A peça Matador fez estreia nacional no Recife, no Teatro Marco Camarotti, no último fim de semana. No palco transformado em arena, um homem – um toureiro aparentemente cheio de si, e um touro cheio de sonhos. Eles duelam. Os conflitos são traduzidos em movimentos e em diálogos fortes, mas também repletos de sutilezas. Gustavo Falcão interpreta o touro miúra Florentino, de 490 quilos. Daniel Dias da Silva o toureiro El Niño, que se acredita um grande profissional da tauromaquia (arte das touradas).
O texto, (Mirando al tendido, no original ), do dramaturgo venezuelano Rodolfo Santana é inteligente, com doses generosas de humor e muitos questionamentos entre os universos de touros e homens, que podem ser transpostos para conflitos cotidianos de qualquer relação. As diferenças artificiais criadas entre patrão e empregado, chefe e subalterno, colegas de trabalho, onde alguém quer brilhar mais ou se acha (realmente) melhor que os outros.
É uma relação de antagonismo que se instala no palco. O toureiro acredita que para ser grande precisa destruir o touro. E levar as orelhas e o rabo do animal como troféu. Muita gente pensa assim, que para brilhar deve pisar no (des)semelhante (um mundo de guerras veladas e com muitas camadas de verniz). O miúra Florentino quer um indulto. Quer dizer, um final diferente para ele e para o toureiro, que não seja a morte de um ou de outro. A disputa é a base de uma metáfora para questões sociais, éticas, morais e políticas.
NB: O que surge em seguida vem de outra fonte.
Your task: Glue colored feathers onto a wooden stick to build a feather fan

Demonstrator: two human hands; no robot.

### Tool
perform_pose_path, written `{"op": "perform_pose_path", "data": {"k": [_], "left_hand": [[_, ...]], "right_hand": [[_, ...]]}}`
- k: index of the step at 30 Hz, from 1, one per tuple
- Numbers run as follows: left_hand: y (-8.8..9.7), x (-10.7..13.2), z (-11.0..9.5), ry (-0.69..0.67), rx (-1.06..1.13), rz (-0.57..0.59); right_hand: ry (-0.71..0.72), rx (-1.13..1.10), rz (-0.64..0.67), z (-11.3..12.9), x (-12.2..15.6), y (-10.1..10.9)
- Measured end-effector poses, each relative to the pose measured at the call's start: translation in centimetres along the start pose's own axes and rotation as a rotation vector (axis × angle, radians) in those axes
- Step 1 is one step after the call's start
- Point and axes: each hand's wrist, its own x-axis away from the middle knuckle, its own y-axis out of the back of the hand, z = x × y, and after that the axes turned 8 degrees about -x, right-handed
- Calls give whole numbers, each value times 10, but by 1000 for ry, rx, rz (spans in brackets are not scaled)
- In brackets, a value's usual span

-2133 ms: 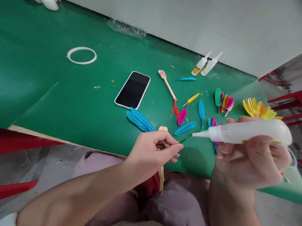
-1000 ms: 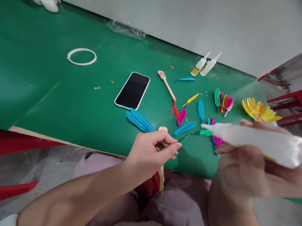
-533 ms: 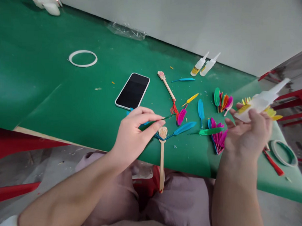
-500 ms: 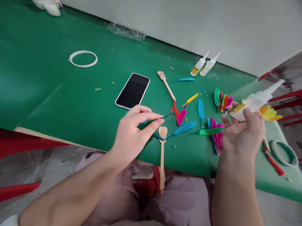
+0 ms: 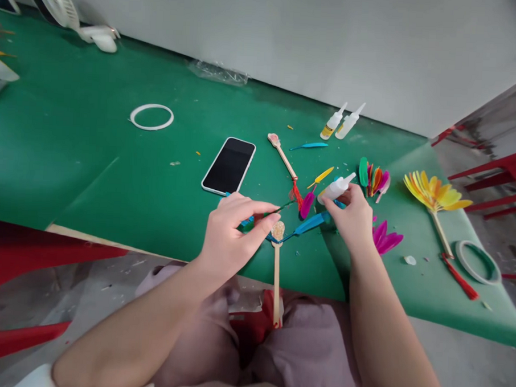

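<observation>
My left hand [image 5: 235, 229] pinches the thin quill of a feather above the carved head of a wooden stick [image 5: 275, 274] that juts over the table's near edge. Blue feathers [image 5: 310, 223] fan out from that head. My right hand [image 5: 353, 217] is closed around a small white glue bottle [image 5: 336, 188], its nozzle pointing up and to the right, and rests on the green table [image 5: 113, 176] beside the blue feathers.
A black phone [image 5: 229, 165] lies behind my left hand. Further back are a second wooden stick with a red tassel [image 5: 285, 163], two glue bottles [image 5: 341, 121], loose coloured feathers [image 5: 372, 178], a yellow feather fan [image 5: 433, 195] and white rings [image 5: 152, 116].
My right hand has come down from the right with the glue bottle and now rests by the blue feathers. My left hand moved forward to the stick's head. The view tilted slightly.
</observation>
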Motion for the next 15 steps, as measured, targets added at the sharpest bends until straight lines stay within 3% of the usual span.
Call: {"op": "perform_pose_path", "data": {"k": [5,7,10,11,13,15], "left_hand": [[2,2,2,-154,-16,3],[5,1,5,-254,18,24],[7,-5,11,-401,96,96],[7,-7,12,-442,121,125],[7,-9,14,-526,167,191],[5,-8,14,-607,210,248]], "right_hand": [[57,118,70,-4,3,13],[117,58,77,-1,12,30],[60,-155,-37,17,32,55],[60,-210,-18,25,39,59],[52,-395,162,42,51,55],[-122,-521,448,54,56,40]]}}
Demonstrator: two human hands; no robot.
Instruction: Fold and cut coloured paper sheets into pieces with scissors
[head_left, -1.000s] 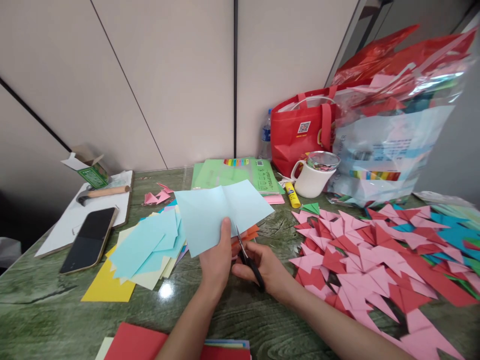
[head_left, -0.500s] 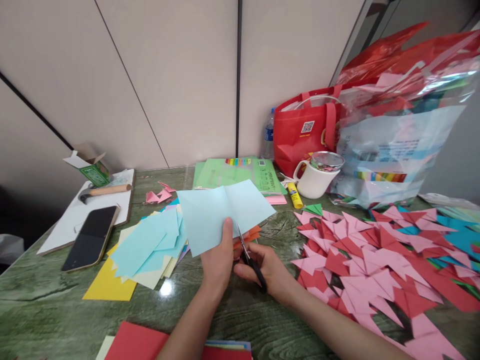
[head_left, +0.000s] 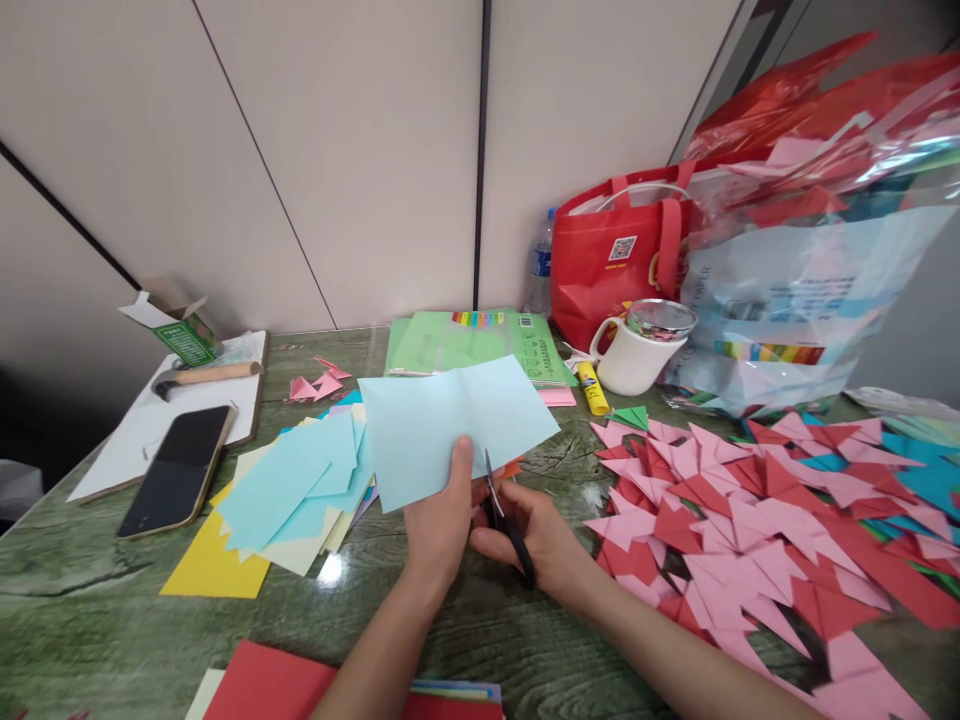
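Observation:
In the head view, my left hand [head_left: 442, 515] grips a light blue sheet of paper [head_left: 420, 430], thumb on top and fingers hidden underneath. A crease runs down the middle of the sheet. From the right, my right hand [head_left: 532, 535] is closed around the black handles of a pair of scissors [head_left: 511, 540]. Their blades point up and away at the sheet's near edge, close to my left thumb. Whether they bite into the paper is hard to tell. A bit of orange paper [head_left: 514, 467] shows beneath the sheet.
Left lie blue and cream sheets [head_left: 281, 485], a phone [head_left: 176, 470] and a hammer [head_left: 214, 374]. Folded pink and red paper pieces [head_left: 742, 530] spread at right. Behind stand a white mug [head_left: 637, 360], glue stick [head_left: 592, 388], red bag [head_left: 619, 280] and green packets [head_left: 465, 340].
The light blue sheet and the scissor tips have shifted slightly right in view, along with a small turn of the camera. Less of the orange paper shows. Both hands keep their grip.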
A direção, dividida entre Herson Capri e Susana Garcia explora bem as nuances do texto, a movimentação dos atores e aproxima artimanhas do esporte com a ética dos humanos, e as sucessivas quebras de regras. As marcas são muito boas e os corpos dos atores ganham forma. Os movimentos oscilam entre a tourada e o tango. O cenário tem pinturas do espanhol Francisco de Goya.
Mas o que realmente encheu os olhos (pelo menos os meus) foi o desempenho do elenco. Os dois atores Gustavo Falcão e Daniel Dias da Silva entram num jogo em que cabem a sensualidade e a tristeza das touradas. Uma disputa pelo poder que ora está nas mãos de um, ora de outro.
Nos diálogos eles humanizam os personagens e falam dos homens de qualquer lugar do planeta. Com suas ambições e arrogâncias, seus medos indizíveis e sua sede de poder (por menor que seja). Na disputa entre touro e toureiro parece que eles viram meninos de novo quando fazem um pacto com a sinceridade, ou quando revelam um pouco de suas intimidades ao inimigo.
Já assisti outros trabalhos do Gustavo Falcão, A máquina, Para um amor no Recife e Fogo da vida, por exemplo. Mas em Matador ele está maduro, mais seguro no palco. E brilha na mudança de intenções do personagem em tirar partido das ironias do texto. Entre a fúria do touro e as reflexões sobre poder, futuro, medo e glória do personagem, ele explora cada detalhe. Mostra-se um ator grande, que supera seus limites.
Além dos intérpretes principais, o ator Danilo Gomes é a terceira figura da cena, que coloca objetos, que interage com os personagens em pequenas aparições.
Matador é um espetáculo que deve ter uma bonita carreira. Pelo conjunto da obra e principalmente pela alegria de ver bons atores no palco.